Free-MoRef: Instantly Multiplexing Context Perception Capabilities of Video-MLLMs within Single Inference (ICCV 2025)

August 4, 2025 · View on GitHub

Notes

This paper increases the context preception capability of Qwen2 by spliting the long vision tokens into parallel short sequences and apply MoRef-Attention to get unified activation. We develop the project based on LLaVA-NEXT and lmms-eval. The main changes that is related to the Free-MoRef is the following files:

lmms-eval-main/lmms_eval/models/llava_vid.py
LLaVA-NeXT-main/llava/model/llava_arch.py
LLaVA-NeXT-main/llava/model/language_model/llava_qwen.py
LLaVA-NeXT-main/llava/model/language_model/qwen2_local/modeling_qwen2.py
LLaVA-NeXT-main/llava/model/language_model/qwen2_local/cache_utils.py

Models & Scripts

Installation

1. Clone this repository and navigate to the main folder:

git clone https://github.com/wkfdb/Free-MoRef
cd Free-MoRef

2. Install the inference package:

conda create -n llava python=3.10 -y
conda activate llava
pip install --upgrade pip
cd LLaVA-NeXT-main # enter the LLaVA-NeXT-main folder
pip install -e ".[train]"
cd lmms-eval-main # enter the lmms-eval-main folder
pip install -e .

Data Preparation

Please download the datasets (e.g. Video-MME), LLaVA-Video-7B-Qwen2, and siglip-so400m-patch14-384.

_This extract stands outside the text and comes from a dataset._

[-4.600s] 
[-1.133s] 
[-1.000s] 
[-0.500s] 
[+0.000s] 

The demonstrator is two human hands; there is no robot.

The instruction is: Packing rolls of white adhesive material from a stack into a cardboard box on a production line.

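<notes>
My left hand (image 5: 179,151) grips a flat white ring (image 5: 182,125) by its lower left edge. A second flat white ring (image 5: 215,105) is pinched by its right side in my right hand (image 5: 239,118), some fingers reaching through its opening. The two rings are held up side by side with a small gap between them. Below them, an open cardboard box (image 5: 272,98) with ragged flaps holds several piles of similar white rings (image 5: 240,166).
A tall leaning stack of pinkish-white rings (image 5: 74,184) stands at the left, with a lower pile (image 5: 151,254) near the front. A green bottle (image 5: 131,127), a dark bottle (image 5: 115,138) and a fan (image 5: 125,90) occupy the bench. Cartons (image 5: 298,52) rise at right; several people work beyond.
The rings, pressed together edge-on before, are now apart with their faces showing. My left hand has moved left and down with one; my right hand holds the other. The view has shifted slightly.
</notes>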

- Modify the following files to set the path of the downloaded dataset and model

LLaVA-NEXT-main/run_eval.sh : --model_args pretrained=path_to_your_llava-video-7b-qwen2
LLaVA-NeXT-main/llava/model/multimodal_encoder/siglip_encoder.py : in load_model(), set the path veriable to your siglip-so400m-patch14-384 path.
lmms-eval-main/lmms_eval/tasks/videomme/videomme.yaml : Set the dataset_path to your downloaded VideoMME path. The same for other datasets (e.g. MLVU, LongVideoBench).

Run Evaluation

cd LLaVA-NeXT-main # enter the LLaVA-NeXT-main folder
bash run_eval.sh

Citation

If you find it useful for your research and applications, please cite related paper using this BibTeX:

@inproceedings{wang2025MoRef,
  title={Free-MoRef: Instantly Multiplexing Context Perception Capabilities of Video-MLLMs within Single Inference},
  author={Wang, Kuo and Zheng, Quanlong and Xie, Junlin and Zhang, Yanhao and Luo, Jinguo and Lu, Haonan and Lin, Liang and Zhou, Fan and Li Guanbin},
  booktitle={Proceedings of the IEEE/CVF International Conference on Computer Vision},
  year={2025}
}